*** Opening Data segment ***
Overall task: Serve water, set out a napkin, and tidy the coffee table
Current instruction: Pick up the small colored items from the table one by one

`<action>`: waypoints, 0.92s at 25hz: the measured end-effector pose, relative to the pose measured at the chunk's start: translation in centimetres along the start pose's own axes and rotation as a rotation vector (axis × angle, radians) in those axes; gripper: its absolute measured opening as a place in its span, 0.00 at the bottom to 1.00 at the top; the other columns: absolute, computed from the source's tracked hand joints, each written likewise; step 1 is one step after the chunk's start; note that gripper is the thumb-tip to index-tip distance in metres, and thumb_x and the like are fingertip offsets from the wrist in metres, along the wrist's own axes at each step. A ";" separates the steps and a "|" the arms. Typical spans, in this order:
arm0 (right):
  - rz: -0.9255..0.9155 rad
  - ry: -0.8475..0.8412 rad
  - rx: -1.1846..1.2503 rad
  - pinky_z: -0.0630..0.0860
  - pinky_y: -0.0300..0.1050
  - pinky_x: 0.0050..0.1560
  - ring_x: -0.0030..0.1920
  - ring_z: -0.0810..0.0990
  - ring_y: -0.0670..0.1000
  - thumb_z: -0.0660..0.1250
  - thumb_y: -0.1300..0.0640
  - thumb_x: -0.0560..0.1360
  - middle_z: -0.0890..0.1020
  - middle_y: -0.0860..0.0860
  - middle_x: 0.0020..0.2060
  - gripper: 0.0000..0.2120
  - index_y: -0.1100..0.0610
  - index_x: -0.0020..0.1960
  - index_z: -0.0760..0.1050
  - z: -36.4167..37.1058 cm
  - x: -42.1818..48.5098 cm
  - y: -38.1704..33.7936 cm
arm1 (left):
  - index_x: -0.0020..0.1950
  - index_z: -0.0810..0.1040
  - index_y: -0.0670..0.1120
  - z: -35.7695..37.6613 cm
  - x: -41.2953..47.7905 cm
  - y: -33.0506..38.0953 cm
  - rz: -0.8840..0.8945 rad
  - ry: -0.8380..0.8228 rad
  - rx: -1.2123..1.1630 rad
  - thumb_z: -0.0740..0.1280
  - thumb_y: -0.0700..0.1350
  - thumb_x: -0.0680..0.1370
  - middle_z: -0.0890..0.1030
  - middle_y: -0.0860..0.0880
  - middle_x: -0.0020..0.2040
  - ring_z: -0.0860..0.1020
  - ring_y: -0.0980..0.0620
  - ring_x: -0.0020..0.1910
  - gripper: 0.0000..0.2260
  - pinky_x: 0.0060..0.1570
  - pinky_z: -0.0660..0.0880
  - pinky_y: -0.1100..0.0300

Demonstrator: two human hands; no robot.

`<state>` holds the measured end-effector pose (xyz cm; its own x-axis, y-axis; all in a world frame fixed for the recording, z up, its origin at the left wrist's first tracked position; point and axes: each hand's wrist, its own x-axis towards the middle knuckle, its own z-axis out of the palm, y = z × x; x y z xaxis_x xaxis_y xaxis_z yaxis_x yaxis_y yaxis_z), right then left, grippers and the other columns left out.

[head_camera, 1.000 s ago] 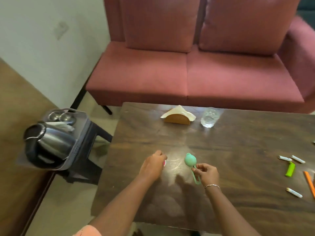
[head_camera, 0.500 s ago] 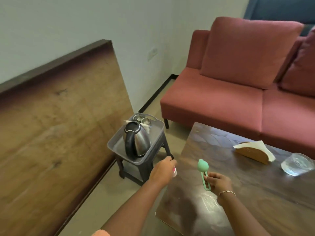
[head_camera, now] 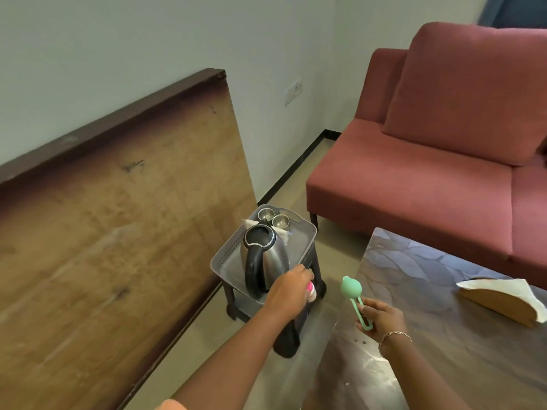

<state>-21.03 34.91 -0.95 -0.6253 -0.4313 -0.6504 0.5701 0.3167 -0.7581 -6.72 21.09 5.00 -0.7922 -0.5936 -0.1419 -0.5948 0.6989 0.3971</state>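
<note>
Altogether the count runs: one steel electric kettle (head_camera: 264,263) with a black handle and lid, two small steel cups (head_camera: 273,218) side by side behind it, one grey tray (head_camera: 305,233) carrying all three plus some white paper tucked between kettle and cups, one dark side stand (head_camera: 315,269) under the tray, one wooden napkin holder (head_camera: 500,303) with white napkins in it, one mint-green tool (head_camera: 353,297) with a round head and a looped handle, one small pink-and-white item (head_camera: 311,292), one red sofa (head_camera: 429,179), and a large wooden board (head_camera: 112,232) leaning against the wall. The left hand (head_camera: 287,292) reaches out over the near corner of the tray, just beside the kettle's handle, its grip curled closed around the pink-and-white item, of which only one end pokes out past the fingers; what that item is cannot be told. The right hand (head_camera: 381,318), with a thin bracelet at the wrist, hovers over the near left corner of the dark glossy worktop (head_camera: 414,291); its grip is pinched together on the looped handle of the green tool, thumb and fingers pressed on the loop, the round head pointing up and away toward the tray. The napkin holder sits on the worktop well to the right of that hand, toward the sofa side, its napkins fanned over the curved wooden top. The kettle stands upright on the tray with its lid closed, the handle turned toward the person. The tray's stand is on the floor between the leaning board and the worktop.
</note>
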 end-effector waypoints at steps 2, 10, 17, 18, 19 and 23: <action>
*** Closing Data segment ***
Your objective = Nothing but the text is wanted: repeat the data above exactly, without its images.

Answer to this exercise =
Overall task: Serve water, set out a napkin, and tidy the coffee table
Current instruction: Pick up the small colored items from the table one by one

`<action>`: waypoints, 0.92s at 25hz: the measured end-effector pose, relative to the pose measured at the chunk's start: translation in centimetres along the start pose's own axes and rotation as a rotation vector (axis × angle, radians) in those axes; gripper: its absolute measured opening as a place in its span, 0.00 at the bottom to 1.00 at the top; the other columns: absolute, computed from the source's tracked hand joints, each written likewise; step 1 is one step after the chunk's start; note that gripper is the thumb-tip to index-tip distance in metres, and thumb_x and the like are fingertip offsets from the wrist in metres, along the wrist's own axes at each step. A ";" separates the steps and a "|" the arms. Typical spans, in this order:
arm0 (right):
  - rz: -0.9255..0.9155 rad
  - ry: -0.8475..0.8412 rad
  - rx: -1.1846..1.2503 rad
  - pinky_z: -0.0630..0.0860
  - pinky_y: -0.0300..0.1050
  - pinky_x: 0.0050..0.1560
  - ring_x: -0.0030..0.1920
  - ring_z: -0.0810..0.0990
  - ring_y: -0.0670..0.1000
  - thumb_z: -0.0660..0.1250
  - thumb_y: -0.1300..0.0640
  - thumb_x: -0.0560..0.1360
  - middle_z: -0.0890..0.1020
  - middle_y: -0.0860..0.0860
  - middle_x: 0.0020..0.2060
  - gripper: 0.0000..0.2120
  - index_y: -0.1100..0.0610
  - index_x: -0.0020..0.1960
  - index_z: -0.0760..0.1050
  - z: -36.4167..37.1058 cm
  - x: -42.1818..48.5098 cm
  - y: -38.1704..33.7936 cm
arm1 (left):
  - index_x: -0.0020..0.1950
  - index_z: -0.0810..0.1040
  - index_y: -0.0670..0.1120
  - z: -35.7695..37.6613 cm
  - x: -41.2953..47.7905 cm
  - y: -33.0506..38.0953 cm
  - rz: -0.8840..0.8945 rad
  - ry: -0.8380..0.8228 rad
  - rx: -1.2123..1.1630 rad
  - thumb_z: -0.0740..0.1280
  - thumb_y: -0.0700..0.1350
  - thumb_x: -0.0680..0.1370
  - middle_z: -0.0890..0.1030
  - middle_y: -0.0860..0.0880
  - middle_x: -0.0020..0.2040
  - ring_z: -0.0860..0.1020
  - ring_y: -0.0980..0.0620
  - ring_x: -0.0020..0.1910
  - gripper: 0.0000..0.2260
  - pinky_x: 0.0060..0.1570
  - pinky_z: -0.0660..0.0880
  - pinky_y: -0.1100..0.0300

Demonstrator: two human hands; no robot.

`<state>` holds the measured end-effector pose (xyz cm; its own x-axis, y-axis; all in a world frame fixed for the recording, z up, its origin at the left wrist's first tracked position; point and axes: each hand's wrist, its own x-axis towards the middle knuckle, its own z-axis out of the palm, y = z × x; x y z xaxis_x xaxis_y xaxis_z yaxis_x yaxis_y yaxis_z), right then left, grippers and the other columns left out.

[head_camera, 1.000 s ago] 
[head_camera, 0.500 s ago] 
[head_camera, now] 

<state>-21.03 34.91 -0.95 -0.6253 -0.4313 -0.6504 0.5701 0.3167 -0.7581 -6.72 21.09 5.00 -0.7922 -0.5936 -0.1419 -0.5948 0.6989 0.3971</state>
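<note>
Altogether the count runs: one steel electric kettle (head_camera: 264,263) with a black handle and lid, two small steel cups (head_camera: 273,218) side by side behind it, one grey tray (head_camera: 305,233) carrying all three plus some white paper tucked between kettle and cups, one dark side stand (head_camera: 315,269) under the tray, one wooden napkin holder (head_camera: 500,303) with white napkins in it, one mint-green tool (head_camera: 353,297) with a round head and a looped handle, one small pink-and-white item (head_camera: 311,292), one red sofa (head_camera: 429,179), and a large wooden board (head_camera: 112,232) leaning against the wall. The left hand (head_camera: 287,292) reaches out over the near corner of the tray, just beside the kettle's handle, its grip curled closed around the pink-and-white item, of which only one end pokes out past the fingers; what that item is cannot be told. The right hand (head_camera: 381,318), with a thin bracelet at the wrist, hovers over the near left corner of the dark glossy worktop (head_camera: 414,291); its grip is pinched together on the looped handle of the green tool, thumb and fingers pressed on the loop, the round head pointing up and away toward the tray. The napkin holder sits on the worktop well to the right of that hand, toward the sofa side, its napkins fanned over the curved wooden top. The kettle stands upright on the tray with its lid closed, the handle turned toward the person. The tray's stand is on the floor between the leaning board and the worktop.
</note>
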 end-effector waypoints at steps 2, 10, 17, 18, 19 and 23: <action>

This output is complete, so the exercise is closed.